Action item: Please reproduce the data exactly, though every picture must stay out.
▬▬▬▬▬▬▬▬▬▬
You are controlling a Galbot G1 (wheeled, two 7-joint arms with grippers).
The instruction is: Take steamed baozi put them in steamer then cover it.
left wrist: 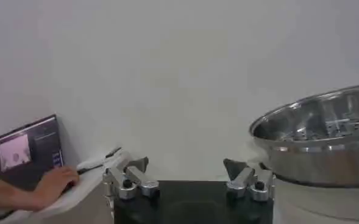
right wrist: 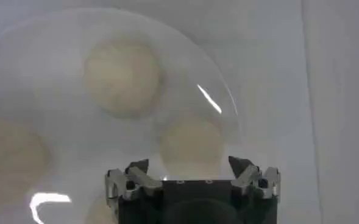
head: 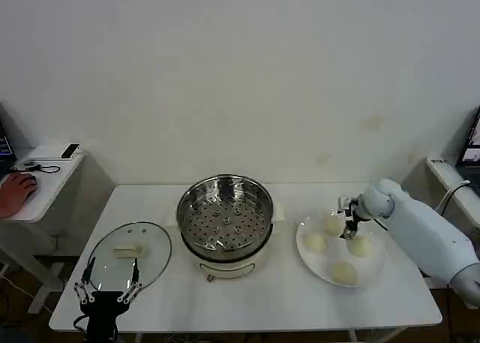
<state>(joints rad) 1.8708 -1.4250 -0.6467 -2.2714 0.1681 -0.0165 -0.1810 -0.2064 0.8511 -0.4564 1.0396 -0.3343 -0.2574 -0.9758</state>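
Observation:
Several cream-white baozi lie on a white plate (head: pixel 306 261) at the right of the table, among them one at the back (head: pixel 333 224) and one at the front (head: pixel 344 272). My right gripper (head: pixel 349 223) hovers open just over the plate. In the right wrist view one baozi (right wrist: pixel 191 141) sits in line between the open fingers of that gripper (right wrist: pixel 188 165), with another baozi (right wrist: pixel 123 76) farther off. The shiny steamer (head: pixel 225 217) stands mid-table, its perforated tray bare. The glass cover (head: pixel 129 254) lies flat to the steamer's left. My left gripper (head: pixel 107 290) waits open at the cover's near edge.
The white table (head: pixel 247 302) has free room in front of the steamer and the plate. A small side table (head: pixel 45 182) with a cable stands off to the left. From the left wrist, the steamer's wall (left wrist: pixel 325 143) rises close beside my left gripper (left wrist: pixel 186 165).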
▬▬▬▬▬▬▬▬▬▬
Solution to this exercise:
You are controlling a Galbot G1 (wheeled, two 7-joint arms with grippers).
The instruction is: Take steamed baozi put them in steamer then cover it.
left wrist: 
right wrist: 
head: 
<state>(joints rad) 1.8708 -1.4250 -0.6467 -2.2714 0.1681 -0.0165 -0.1810 -0.2064 0.8511 -0.4564 1.0396 -0.3343 -0.2574 -0.9758</state>
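Observation:
Several cream-white baozi lie on a white plate (head: pixel 306 261) at the right of the table, among them one at the back (head: pixel 333 224) and one at the front (head: pixel 344 272). My right gripper (head: pixel 349 223) hovers open just over the plate. In the right wrist view one baozi (right wrist: pixel 191 141) sits in line between the open fingers of that gripper (right wrist: pixel 188 165), with another baozi (right wrist: pixel 123 76) farther off. The shiny steamer (head: pixel 225 217) stands mid-table, its perforated tray bare. The glass cover (head: pixel 129 254) lies flat to the steamer's left. My left gripper (head: pixel 107 290) waits open at the cover's near edge.
The white table (head: pixel 247 302) has free room in front of the steamer and the plate. A small side table (head: pixel 45 182) with a cable stands off to the left. From the left wrist, the steamer's wall (left wrist: pixel 325 143) rises close beside my left gripper (left wrist: pixel 186 165).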

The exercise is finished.